Debbie Wasserman Schultz Thinks Your Bonus Is No Big Deal
Jarrett Stepman /
In the latest good economic news following the passage of tax cuts, Home Depot announced that it would be distributing up to $1,000 bonuses to hourly paid workers.
The list of companies now sharing the benefits of tax reform with employees is growing long.
In 2011, Democrats celebrated a temporary payroll tax cut that netted Americans about $40 per month. They even had a hashtag campaign on Twitter, #40Dollars.
But that was during the Obama presidency. Their tune has changed with Donald Trump in the White House.
Despite the sudden boon for American workers, prominent progressives are publicly pooh-poohing the new bonuses and salary increases as no big deal, mere “crumbs,” as House Minority Leader Nancy Pelosi, D.-Calif., said.
“In terms of the bonus that corporate America receives versus the crumbs they are giving to workers to put the schmooze on is so pathetic,” Pelosi said in early January.
The median household income in Pelosi’s home district of San Francisco, California, is about $100,000, so it’s natural a $1,000 bonus would seem like peanuts to her.
She may be surprised to learn that nearly 7 in 10 Americans don’t even have $1,000 in savings, according to a recent study. So one can fairly conclude that a sudden $1,000 boost in one’s bank account would be a big deal for most people.
Pelosi wasn’t the only limousine liberal to dismiss the good news about bonuses. At the same event in which Pelosi bemoaned “fat cats” getting more than average Americans, former Democratic National Committee Chair Debbie Wasserman Schultz, said:
Frankly, if you look at the bonuses, which I haven’t heard of a corporate bonus more than $1,000 so far. Which, by the way, is taxed, so it’s not $1,000. And then you spread $1,000 over the course of the year—to think of about how much that is—of course they get it all at once. But I’m not sure that $1,000 (which is taxed, taxable) goes very [far] for almost anyone.
It’s an odd thing to hear Wasserman Schultz blame income taxes for diminishing the size of one’s bonus. After all, not a single Democrat in Congress voted in favor of tax cuts.
Certainly, this pessimism toward bonuses and pay raises can at least in part be chalked up to political partisanship. But there may be a deeper reason for their refusal to celebrate good economic news.
It’s the same reason that those who fiercely advocated a federal $15 minimum wage are now utterly dismissive of the significant benefits workers are now experiencing.

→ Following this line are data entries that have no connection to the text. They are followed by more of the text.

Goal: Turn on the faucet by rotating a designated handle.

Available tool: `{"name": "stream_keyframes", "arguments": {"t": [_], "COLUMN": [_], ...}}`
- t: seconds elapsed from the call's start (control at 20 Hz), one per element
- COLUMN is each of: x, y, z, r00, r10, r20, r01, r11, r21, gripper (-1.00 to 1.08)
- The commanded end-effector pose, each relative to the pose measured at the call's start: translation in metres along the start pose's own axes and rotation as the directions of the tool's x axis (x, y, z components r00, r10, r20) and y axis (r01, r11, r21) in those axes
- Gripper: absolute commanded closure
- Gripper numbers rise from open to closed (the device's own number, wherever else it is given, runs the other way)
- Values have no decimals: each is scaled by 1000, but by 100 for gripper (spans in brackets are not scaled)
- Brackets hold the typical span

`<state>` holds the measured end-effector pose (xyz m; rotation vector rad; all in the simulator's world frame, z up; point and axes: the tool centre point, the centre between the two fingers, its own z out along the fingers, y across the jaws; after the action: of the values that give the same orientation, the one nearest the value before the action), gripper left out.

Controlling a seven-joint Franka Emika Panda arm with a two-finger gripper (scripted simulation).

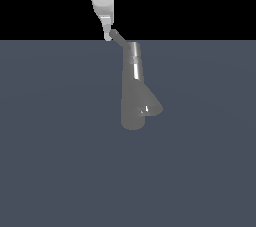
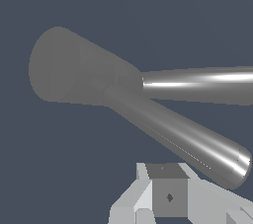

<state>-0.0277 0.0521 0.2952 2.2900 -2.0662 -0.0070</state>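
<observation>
The faucet [image 1: 133, 96] stands mid-scene on the grey tabletop [image 1: 55, 161], its handle [image 1: 118, 37] jutting from the top toward the exterior view's left. The gripper [image 1: 108, 36] touches the handle's tip; whether the fingers [image 2: 170, 196] are spread or pressed together cannot be told.

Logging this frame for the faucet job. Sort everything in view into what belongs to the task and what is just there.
Belongs to the job:
- faucet
- handle
- end effector, beside the handle's tip

Just there:
- dark grey floor; nothing else lies in view
</observation>
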Motion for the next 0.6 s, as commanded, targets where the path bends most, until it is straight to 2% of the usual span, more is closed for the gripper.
{"name": "stream_keyframes", "arguments": {"t": [0.0, 0.25, 0.35, 0.55], "x": [14, 28, 20, 47], "y": [12, 28, 24, 25], "z": [1, -4, -4, -3], "r00": [1000, 1000, 1000, 1000], "r10": [11, 8, -1, 2], "r20": [-1, -1, -1, -1], "r01": [-11, -8, 1, -2], "r11": [1000, 1000, 1000, 1000], "r21": [-14, -18, -13, -14], "gripper": [108, 108, 108, 108]}}
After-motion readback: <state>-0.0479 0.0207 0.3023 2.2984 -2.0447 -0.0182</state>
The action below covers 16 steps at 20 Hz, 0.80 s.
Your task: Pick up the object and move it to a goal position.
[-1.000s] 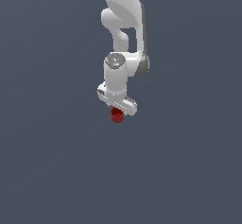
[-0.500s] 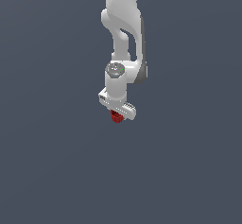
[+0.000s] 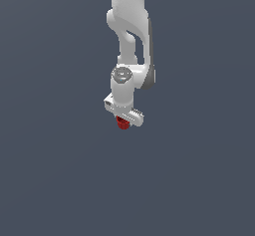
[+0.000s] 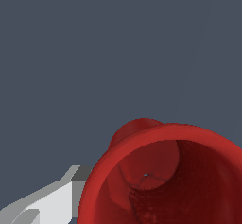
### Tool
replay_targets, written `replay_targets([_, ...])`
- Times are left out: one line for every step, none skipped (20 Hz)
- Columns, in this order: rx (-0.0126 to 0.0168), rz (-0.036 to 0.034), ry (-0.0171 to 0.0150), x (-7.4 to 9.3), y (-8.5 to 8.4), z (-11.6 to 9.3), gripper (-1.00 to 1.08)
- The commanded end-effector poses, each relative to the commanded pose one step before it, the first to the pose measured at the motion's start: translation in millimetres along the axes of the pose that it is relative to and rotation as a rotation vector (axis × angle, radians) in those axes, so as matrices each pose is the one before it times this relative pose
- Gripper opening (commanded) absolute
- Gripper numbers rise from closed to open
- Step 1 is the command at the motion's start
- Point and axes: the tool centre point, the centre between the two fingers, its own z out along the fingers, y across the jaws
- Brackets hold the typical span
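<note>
Exterior view: white articulated robot arm (image 3: 130,41) enters from the top centre of the frame and hangs down to just above mid-frame. At its lower end sits the white two-fingered gripper (image 3: 123,121), and the small red cup-like cylinder with a hollow top (image 3: 122,123) shows directly beneath the gripper's crossbar, near the centre of the frame, partly hidden by it. Background is uniform dark grey-blue; no surface edge, shadow or goal marker is visible, so whether the cup is off the ground cannot be read directly. Wrist view: the red cup's open mouth fills the lower right of the frame, hollow interior facing the camera, with one white finger (image 4: 52,199) lying against its outer wall at lower left; the second finger is out of frame. Pincer state: narrowed onto the cup, apparently gripping it by the sides. Judged step: grasp made, transport phase in hand. Next move calls for carrying the cup to the goal position without loosening the grip; the goal location is not visible here, so direction of travel cannot be stated.
</note>
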Motion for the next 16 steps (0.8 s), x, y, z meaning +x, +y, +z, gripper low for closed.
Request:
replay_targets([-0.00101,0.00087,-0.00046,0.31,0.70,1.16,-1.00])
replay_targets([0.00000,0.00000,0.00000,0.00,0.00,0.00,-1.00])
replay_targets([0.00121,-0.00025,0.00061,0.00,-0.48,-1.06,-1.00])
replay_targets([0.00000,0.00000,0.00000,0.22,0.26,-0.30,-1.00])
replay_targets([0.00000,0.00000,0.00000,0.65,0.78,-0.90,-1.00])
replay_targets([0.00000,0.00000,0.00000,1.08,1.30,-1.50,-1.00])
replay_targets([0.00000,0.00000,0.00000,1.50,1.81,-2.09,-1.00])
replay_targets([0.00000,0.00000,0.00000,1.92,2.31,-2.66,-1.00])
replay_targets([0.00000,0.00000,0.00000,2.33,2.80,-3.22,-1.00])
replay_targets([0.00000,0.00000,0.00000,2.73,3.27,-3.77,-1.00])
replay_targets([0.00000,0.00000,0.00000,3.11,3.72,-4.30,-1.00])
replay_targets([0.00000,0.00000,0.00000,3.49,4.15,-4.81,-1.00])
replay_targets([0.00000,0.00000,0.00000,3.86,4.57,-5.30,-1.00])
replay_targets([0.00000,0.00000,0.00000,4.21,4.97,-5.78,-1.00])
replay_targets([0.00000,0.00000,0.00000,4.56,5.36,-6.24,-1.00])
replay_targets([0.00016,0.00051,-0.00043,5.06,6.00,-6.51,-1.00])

As The Daily Signal’s Fred Lucas recently reported, at least 21 companies voluntarily decided to raise their minimum wage to $15 an hour as a result of the tax break. This too received no recognition from liberal minimum wage backers.
The hard fact for progressives is that the economy now appears to be prospering despite their doomsaying, in large part thanks to the reduction in the overall government burden on society—or the expectation of further reduced burdens
As taxes have been reduced, regulations eliminated, and pro-energy policies embraced, Americans are starting to reap the real benefits of a great and unleashed American economy.
This is problematic for progressives who rely on the narrative that the average person can’t do well in life without them swooping in to help, without the government ensuring success.
It’s a rebuke of the “you didn’t build that” mentality of the Obama era that justified big government and redistributive policies based on the idea that the self-made man was a myth, and that free markets are simply exploitative.
It turns out that what Americans needed was not politicians to distribute goods from on high, but to ease up on weighty burden of taxation and regulation that had been strangling them.
Hopefully, this pro-growth pivot is a sign that more bonuses, raises, and jobs are on the way.
It would be nice, for once, if leading progressives would acknowledge the obvious and give credit where credit is due.
This article has been updated since publication.